すると奈緒はすぐに笑顔に戻って、総志朗の手を取って握り締めた。
「わかったよ。わかった。大丈夫。オレには奈緒がいるから」
「ほんと? じゃあ、その子とえっちしないよね?」
そればっかだな、ほんとこいつは……
どこからこんなエロエロな女の子になってしまったのか、総志朗は苦笑した。
そう育てたのは、どう考えても自分だ。
自分自身と奈緒に少しあきれる。
「しないから安心しろって」
「ほんと?」
「ほんとほんと」
「じゃあ、明日総ちゃんち、行くね」
甘えた声ですり寄ってくる奈緒を軽く抱きしめ、総志朗は「じゃ、先帰るわ」とクラブ・フィールドを出て行った。
「セフレで満足なの?」
後ろからの突然の声に、奈緒は勢いよく振り返る。
そこには、女らしいふんわりとした素材の服に身を包んだ梨恵が立っていた。
「え〜? 聞いてたんだぁ」
「聞こえたの! 話しかけようと思ったんだけど、お話の内容があれだったもので」
グラスの中の赤い液体が傾く。
それをテーブルに置いて、梨恵は先ほどまで総志朗が座っていた椅子に座った。
「奈緒ちゃんってさ、セフレ扱いされてて、それで楽しいの?」
自分がそんな風に男に思われていたりしたら不快でしかない。
梨恵にとって、奈緒は不可解な存在だ。
「総ちゃんはねえ、寂しんぼうなんだよ〜。

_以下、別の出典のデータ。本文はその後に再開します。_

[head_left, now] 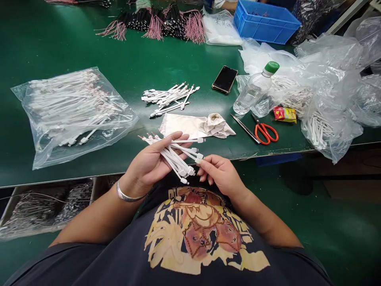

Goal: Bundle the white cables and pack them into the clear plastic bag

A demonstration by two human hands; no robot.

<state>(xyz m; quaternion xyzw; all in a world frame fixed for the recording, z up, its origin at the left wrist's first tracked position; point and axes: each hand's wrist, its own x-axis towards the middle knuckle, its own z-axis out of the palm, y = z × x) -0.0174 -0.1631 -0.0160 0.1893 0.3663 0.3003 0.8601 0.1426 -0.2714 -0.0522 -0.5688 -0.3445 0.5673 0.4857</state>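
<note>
In my left hand [151, 161] lies a loose bundle of short white cables [175, 159], gripped between thumb and fingers, with their plugs fanned out to the right. Thumb and forefinger of my right hand [222, 171] pinch the plug end of one white cable [195, 157] from that bundle. Just beyond my hands, a folded cream cloth [190, 125] rests near the table's edge. Behind the cloth is a small pile of similar white cables [169, 97], some with reddish tips.
A clear bag of white cables [74, 107] lies on the green table [59, 43] at left. To the right are a phone [225, 79], a bottle [253, 91], tweezers [245, 128], orange-handled scissors [264, 131] and plastic bags [330, 79]. A blue bin [264, 24] stands behind.
</note>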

あたしはぁ、彼氏とか彼女とか、恋人とかそういうんじゃなくていいの。総ちゃんの一番そばで、総ちゃんのこと守ってあげるの! 総ちゃんが大好きなんだもん!」
「……へえ」
ただの遊びだと思っていた2人にある種の絆のようなものを感じて、梨恵は驚く。
少なくとも奈緒は、総志朗に対して真剣だ。
「それにぃ、総ちゃんとあたし、体の相性ちょういいしぃ」
「へ、へえ」
やっぱり奈緒はわからない、と梨恵はガクリと肩を落とした。
恋とか、恋愛とか、そういうもの以上の気持ちがあるのだとしたら。
あなたが感じたものは、そういうもの以上の気持ちだったのだろう。
失った、あの時のあなたを思うと、私は涙が出そうになる。
支えてあげるべきだった私は、遠い、遠い場所にいた。
遠かったね。
とても近くにいたはずなのに、本当に一瞬で、私とあなたは遠くなってしまった。